I was deeply impressed by this anthology of Irish writing from 1916 to 2016. For the past few years, I have been trying to learn about Irish history, and this is one of the clearest, most vivid books I've encountered. The selections range from the views of IRA leaders to those of Unionist workers and feminist journalists, with a few humorous and human interest pieces included.
The book demystifies the Easter Rising of 1916 and, even more, the conflict between Irish Catholics in the South over the 1921-22 treaty with Britain that Michael Collins and Arthur Griffith negotiated, which divided Ireland into the North and the South. I hadn't realized what a bloody war went on between those who said the treaty was all the Irish could get at the time and those who believed it betrayed the people and the Rising of 1916. I had thought the violence was almost all between Catholics and Protestants, not between Catholics.
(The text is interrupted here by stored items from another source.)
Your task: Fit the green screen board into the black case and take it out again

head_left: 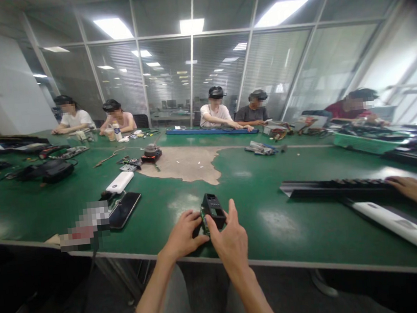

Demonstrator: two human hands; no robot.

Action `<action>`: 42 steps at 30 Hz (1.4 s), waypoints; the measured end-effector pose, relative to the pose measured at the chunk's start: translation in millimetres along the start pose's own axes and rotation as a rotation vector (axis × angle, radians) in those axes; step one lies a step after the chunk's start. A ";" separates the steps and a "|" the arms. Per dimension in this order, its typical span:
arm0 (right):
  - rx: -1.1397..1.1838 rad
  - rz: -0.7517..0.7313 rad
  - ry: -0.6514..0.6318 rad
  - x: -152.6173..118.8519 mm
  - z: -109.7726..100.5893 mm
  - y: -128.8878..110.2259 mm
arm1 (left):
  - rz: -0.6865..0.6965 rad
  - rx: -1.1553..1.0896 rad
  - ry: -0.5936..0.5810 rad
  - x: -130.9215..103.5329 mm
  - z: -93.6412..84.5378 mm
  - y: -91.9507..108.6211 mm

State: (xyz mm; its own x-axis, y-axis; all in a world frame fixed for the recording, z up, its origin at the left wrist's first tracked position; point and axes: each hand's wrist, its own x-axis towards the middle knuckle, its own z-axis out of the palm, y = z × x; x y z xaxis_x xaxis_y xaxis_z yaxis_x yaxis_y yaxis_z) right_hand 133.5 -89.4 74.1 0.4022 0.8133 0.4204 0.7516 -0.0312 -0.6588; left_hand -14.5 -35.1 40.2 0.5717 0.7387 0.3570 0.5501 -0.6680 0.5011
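Head view looks down across the table (pixel 251 192), top-right perhaps obscured.

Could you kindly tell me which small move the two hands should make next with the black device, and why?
Perhaps turn the black device slightly, bringing its green board into view: the board shows only along the side nearer the left hand, partly covered, and the right hand is also at the device to steady it.
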 end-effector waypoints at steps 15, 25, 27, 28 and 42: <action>-0.175 -0.026 -0.091 -4.0 10.0 -2.7 | -0.047 -0.021 0.063 -4.4 14.3 -19.9; -0.253 -0.041 -0.062 -12.4 12.5 -1.3 | -0.069 0.076 0.008 -2.1 9.6 -8.2; -0.281 -0.057 -0.063 -11.0 11.8 -3.7 | -0.141 0.139 0.003 -4.7 11.4 -4.7; -0.292 -0.063 -0.071 -10.7 12.2 -3.6 | -0.187 0.176 0.008 -6.7 12.6 -3.1; -0.135 -0.120 -0.058 -14.5 31.1 17.7 | -0.240 0.292 0.031 -15.7 12.8 4.1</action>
State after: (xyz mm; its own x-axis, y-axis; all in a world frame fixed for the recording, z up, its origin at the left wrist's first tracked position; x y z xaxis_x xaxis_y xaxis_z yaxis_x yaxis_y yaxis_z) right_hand 124.7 -83.7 36.9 0.2778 0.8480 0.4515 0.8573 -0.0068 -0.5147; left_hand -13.4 -50.6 26.6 0.3895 0.8766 0.2827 0.8191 -0.4701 0.3289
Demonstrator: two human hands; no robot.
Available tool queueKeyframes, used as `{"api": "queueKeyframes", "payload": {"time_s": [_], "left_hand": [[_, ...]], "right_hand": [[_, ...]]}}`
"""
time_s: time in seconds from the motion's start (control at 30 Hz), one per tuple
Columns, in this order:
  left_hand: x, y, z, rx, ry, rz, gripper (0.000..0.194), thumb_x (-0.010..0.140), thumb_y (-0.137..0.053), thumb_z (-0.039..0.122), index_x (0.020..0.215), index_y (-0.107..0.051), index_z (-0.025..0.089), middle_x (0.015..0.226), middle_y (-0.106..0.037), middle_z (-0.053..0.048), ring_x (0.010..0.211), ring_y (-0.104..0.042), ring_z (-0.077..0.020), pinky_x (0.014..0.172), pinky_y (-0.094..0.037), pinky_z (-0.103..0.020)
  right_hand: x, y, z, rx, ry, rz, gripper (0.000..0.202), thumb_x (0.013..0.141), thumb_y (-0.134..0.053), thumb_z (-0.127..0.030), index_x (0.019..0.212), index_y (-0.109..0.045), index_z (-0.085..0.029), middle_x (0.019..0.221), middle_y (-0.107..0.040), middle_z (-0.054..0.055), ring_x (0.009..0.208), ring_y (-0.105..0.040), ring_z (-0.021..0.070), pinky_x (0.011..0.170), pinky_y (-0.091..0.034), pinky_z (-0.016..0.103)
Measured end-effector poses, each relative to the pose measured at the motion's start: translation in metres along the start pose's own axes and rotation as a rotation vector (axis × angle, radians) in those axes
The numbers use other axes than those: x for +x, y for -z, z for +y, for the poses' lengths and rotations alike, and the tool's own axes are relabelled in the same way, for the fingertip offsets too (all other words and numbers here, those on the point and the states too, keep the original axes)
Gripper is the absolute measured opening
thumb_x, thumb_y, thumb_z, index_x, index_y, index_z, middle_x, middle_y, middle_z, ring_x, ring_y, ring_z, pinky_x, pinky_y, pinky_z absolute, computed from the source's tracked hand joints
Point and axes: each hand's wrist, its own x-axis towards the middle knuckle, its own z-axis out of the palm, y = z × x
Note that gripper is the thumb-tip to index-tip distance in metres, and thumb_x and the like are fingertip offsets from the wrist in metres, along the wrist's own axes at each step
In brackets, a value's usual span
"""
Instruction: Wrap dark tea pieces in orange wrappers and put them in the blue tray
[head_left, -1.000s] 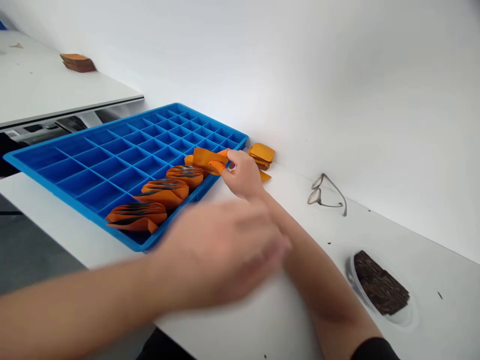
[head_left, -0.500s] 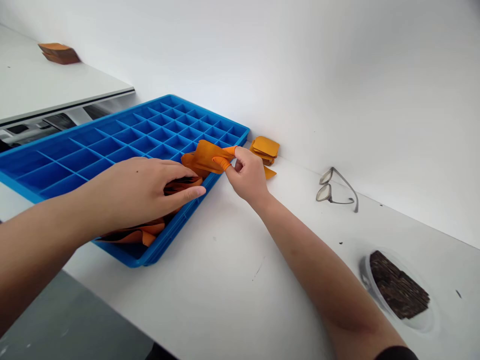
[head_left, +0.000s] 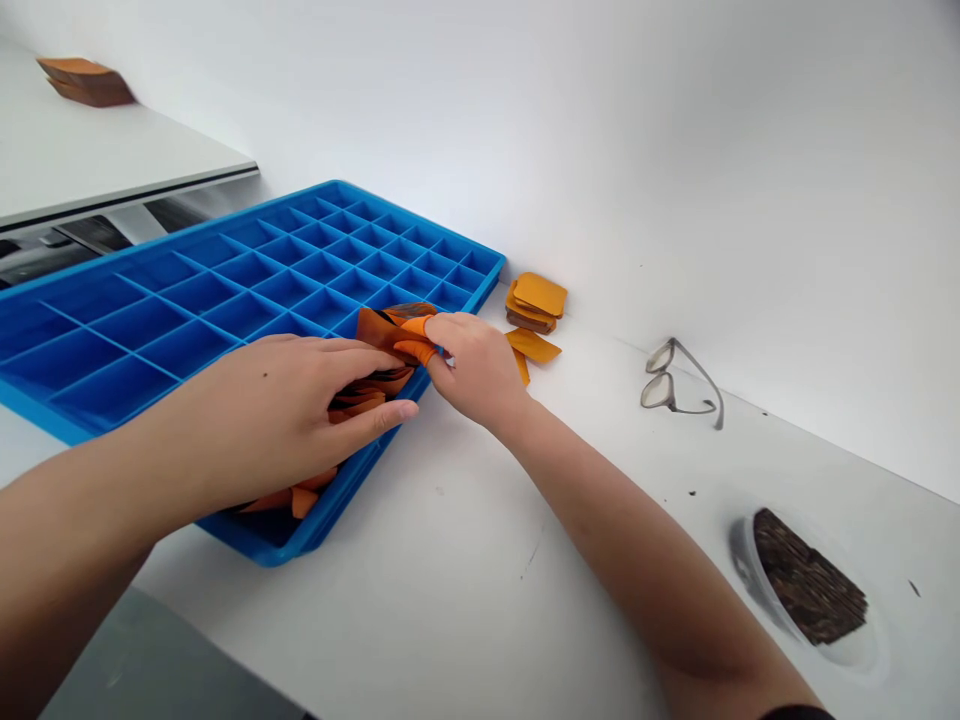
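A blue tray with many square compartments lies on the white table. Orange-brown pieces stand packed in its near row. My left hand spans these pieces, thumb along the tray's near edge and fingers on the other side. Just beyond it, my right hand, with orange covers on thumb and forefinger, pinches an orange-brown piece low over the same row. The lower part of that piece is hidden in the tray. More orange pieces show at the near corner, below my left wrist.
Beside the tray's right corner is a stack of yellow-orange pieces, with loose ones near it. Glasses lie farther right. A clear bowl holds dark brown strips. Another brown stack rests on the surface at the upper left.
My right hand has moved left and down, bringing its piece lower into the tray's row. My left hand remains around the packed pieces. The view has shifted slightly.
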Motion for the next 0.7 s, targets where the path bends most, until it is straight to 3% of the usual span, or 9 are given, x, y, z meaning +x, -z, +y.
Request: {"api": "queueKeyframes", "payload": {"time_s": [0.13,0.3,0.5,0.7], "left_hand": [[0.000,0.000,-0.004,-0.030,-0.017,-0.006,0.049,0.093,-0.043,0.071,0.114,-0.069,0.035,0.107,-0.075,0.002,0.091,-0.067,-0.0256,0.072,-0.044,-0.034],[0.000,0.001,-0.006,-0.053,-0.003,-0.047,0.052,0.093,-0.043,0.074,0.117,-0.069,0.036,0.105,-0.076,0.000,0.090,-0.067,-0.0263,0.072,-0.045,-0.035],[0.000,0.003,-0.006,-0.092,-0.156,0.037,0.049,0.097,-0.045,0.066,0.123,-0.071,0.033,0.119,-0.075,-0.003,0.115,-0.064,-0.0310,0.097,-0.049,-0.045],[0.004,0.003,-0.003,-0.063,-0.117,0.204,0.045,0.099,-0.048,0.060,0.111,-0.079,0.029,0.133,-0.066,-0.007,0.144,-0.040,-0.0379,0.121,-0.031,-0.062]], "right_hand": [[0.006,0.010,-0.008,-0.133,0.060,-0.069,0.035,0.102,-0.040,-0.013,0.115,-0.071,-0.023,0.110,-0.074,0.002,0.107,-0.062,0.0200,0.076,-0.043,0.031],[0.013,0.015,-0.018,-0.301,-0.004,-0.204,0.028,0.096,-0.046,-0.012,0.093,-0.071,-0.024,0.093,-0.073,0.004,0.095,-0.062,0.0229,0.059,-0.032,0.035],[0.019,0.020,-0.027,-0.364,-0.074,-0.321,0.026,0.096,-0.048,-0.013,0.092,-0.072,-0.021,0.091,-0.072,0.006,0.081,-0.063,0.0219,0.055,-0.027,0.035],[0.015,0.021,-0.030,-0.346,-0.064,-0.306,0.023,0.093,-0.050,-0.010,0.093,-0.071,-0.019,0.093,-0.071,0.008,0.090,-0.063,0.0240,0.055,-0.023,0.035]]}}
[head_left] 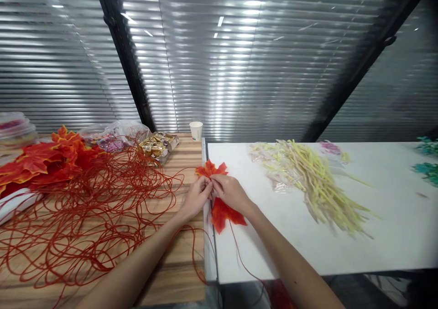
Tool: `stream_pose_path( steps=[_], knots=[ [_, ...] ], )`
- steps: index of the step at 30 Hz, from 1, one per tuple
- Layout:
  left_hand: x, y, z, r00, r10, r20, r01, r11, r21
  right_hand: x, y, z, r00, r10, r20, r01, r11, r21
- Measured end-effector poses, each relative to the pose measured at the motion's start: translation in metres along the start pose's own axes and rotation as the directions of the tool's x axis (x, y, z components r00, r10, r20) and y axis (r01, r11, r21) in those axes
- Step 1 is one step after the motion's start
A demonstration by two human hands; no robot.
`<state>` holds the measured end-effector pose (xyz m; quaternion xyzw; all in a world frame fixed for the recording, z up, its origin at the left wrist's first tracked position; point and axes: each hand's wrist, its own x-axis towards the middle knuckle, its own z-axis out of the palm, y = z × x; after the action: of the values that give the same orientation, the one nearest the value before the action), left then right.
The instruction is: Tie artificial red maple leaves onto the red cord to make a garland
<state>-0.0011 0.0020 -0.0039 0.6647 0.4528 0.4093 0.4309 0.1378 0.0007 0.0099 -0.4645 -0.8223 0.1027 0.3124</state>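
My left hand (197, 197) and my right hand (233, 191) meet over the seam between two tables, fingertips pinched together on a thin red cord. The exact pinch point is mostly hidden by the fingers. Just beyond them shows an orange-red artificial maple leaf (211, 167), its base at my fingertips. A second red maple leaf (224, 215) lies below my right hand on the white table. From this leaf a length of red cord (237, 249) trails down over the table's front edge.
A large tangle of red cord (102, 208) covers the wooden table (185, 272), beside a heap of maple leaves (44, 161). Gold-wrapped packets (158, 145) and a paper cup (196, 131) stand behind. Yellow-green strands (321, 186) lie on the white table (393, 236).
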Motion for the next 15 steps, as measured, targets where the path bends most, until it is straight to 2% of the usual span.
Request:
stream_pose_path(
  steps=[15],
  knots=[
    [0.0021,-0.0052,-0.0002,1.000,0.003,0.006,-0.004,1.000,0.028,-0.0003,-0.0023,-0.0034,0.999,0.001,0.046,0.002,0.998,-0.062]
  ],
)
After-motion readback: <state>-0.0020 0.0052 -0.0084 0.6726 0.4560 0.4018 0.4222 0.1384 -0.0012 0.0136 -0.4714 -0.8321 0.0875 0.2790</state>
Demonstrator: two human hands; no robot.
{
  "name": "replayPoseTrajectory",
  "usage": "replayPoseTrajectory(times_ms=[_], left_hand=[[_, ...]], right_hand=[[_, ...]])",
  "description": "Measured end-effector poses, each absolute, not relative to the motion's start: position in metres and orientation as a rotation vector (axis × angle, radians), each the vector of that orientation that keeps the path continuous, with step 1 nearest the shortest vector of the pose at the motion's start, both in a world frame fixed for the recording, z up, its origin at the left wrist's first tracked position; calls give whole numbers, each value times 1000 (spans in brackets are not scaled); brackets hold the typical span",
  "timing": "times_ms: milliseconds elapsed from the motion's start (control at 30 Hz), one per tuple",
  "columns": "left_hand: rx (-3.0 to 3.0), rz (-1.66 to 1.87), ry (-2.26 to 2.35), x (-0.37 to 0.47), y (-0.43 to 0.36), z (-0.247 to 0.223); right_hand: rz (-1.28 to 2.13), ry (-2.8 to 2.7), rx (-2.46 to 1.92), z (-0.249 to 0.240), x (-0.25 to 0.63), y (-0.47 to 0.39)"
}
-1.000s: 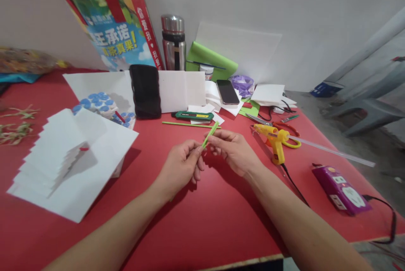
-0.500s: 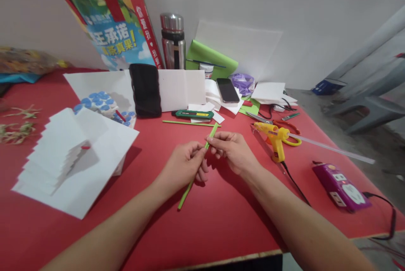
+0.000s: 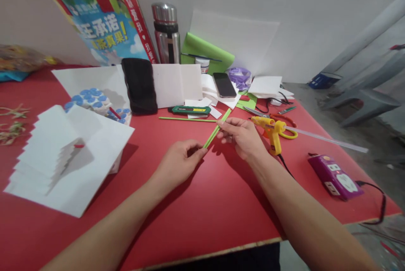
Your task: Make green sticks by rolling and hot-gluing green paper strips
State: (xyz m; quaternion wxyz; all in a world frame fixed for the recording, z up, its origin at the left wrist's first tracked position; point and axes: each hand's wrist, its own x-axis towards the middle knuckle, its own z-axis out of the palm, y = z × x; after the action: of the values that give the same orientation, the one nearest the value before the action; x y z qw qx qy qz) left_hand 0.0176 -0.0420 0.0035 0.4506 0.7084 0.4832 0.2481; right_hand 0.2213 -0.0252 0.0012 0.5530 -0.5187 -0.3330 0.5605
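Note:
Two thin green strips (image 3: 212, 136), side by side, run slantwise between my hands above the red table. My left hand (image 3: 183, 157) pinches their lower end between thumb and fingers. Higher up, my right hand (image 3: 237, 132) grips them near the far end, thumb on top, and their tips stick out past it. Another green strip (image 3: 186, 119) lies flat on the table just beyond my hands. Behind that strip is a green utility knife (image 3: 191, 111). To the right of my right hand rests a yellow hot glue gun (image 3: 272, 130) with a long clear glue stick in it.
On the left, a stepped white paper model (image 3: 53, 148) sits on the red table (image 3: 190, 220). A black phone (image 3: 139, 85), a steel flask (image 3: 166, 33) and a second phone (image 3: 224, 85) stand or lie at the back. Scissors (image 3: 287, 133) and a purple power box (image 3: 335, 178) are right.
The two strips moved up and right between my hands. My left hand now holds their lower end instead of the middle, and my right hand shifted right. The view tilted slightly.

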Motion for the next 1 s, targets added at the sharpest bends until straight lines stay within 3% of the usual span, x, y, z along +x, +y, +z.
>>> replayPoseTrajectory(times_ms=[200, 467, 1000], left_hand=[[1827, 606, 1201, 18, -43, 1], [1033, 480, 980, 19, -43, 4], [775, 485, 774, 13, -36, 5]], right_hand=[[1303, -838, -1226, 1, 218, -26], [1351, -839, -1245, -2, 223, -24], [1452, -837, -1153, -4, 221, -21]])
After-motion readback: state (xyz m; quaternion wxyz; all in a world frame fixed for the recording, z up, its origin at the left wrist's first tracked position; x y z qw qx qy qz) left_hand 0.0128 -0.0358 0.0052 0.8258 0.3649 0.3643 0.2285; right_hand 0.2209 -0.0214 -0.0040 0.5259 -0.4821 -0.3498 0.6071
I also hadn't realized quite how religious the Irish Republicans were. Of course I knew they were firmly Catholic, but I was amazed that they sent an emissary in advance of the 1916 Rising to ask the pope to support it. The pope declined, and urged them to find a less violent way of resolving their grievances, but they went ahead.
A number of articles criticize the outsize influence that the Catholic Church had in the Irish Republic -- and that the Presbyterian Church and Church of Ireland had in Northern Ireland. There are also articles by priests telling about the horrors of trying to give comfort to people who had just been shot, and of priests and other defenders of the Church railing against sin, specifically sexual "sin." And articles by people who skewer the emphasis on sexual "sins" to the exclusion of any others. Of course the battle over contraception is represented in several articles.
There are some articles about Ireland's economy and about nuns, from the sweet ones to the horrors of the Magdalene laundries where girls who had no place to go and young women who bore children outside of wedlock were treated terribly.
There is a great deal of serious material in the book, but the pieces are all short and the presentation is varied and engaging. I've almost never encountered an anthology that I enjoyed reading cover to cover -- indeed, almost none that I've actually read cover to cover -- but this one is the exception. I learned, and enjoyed learning.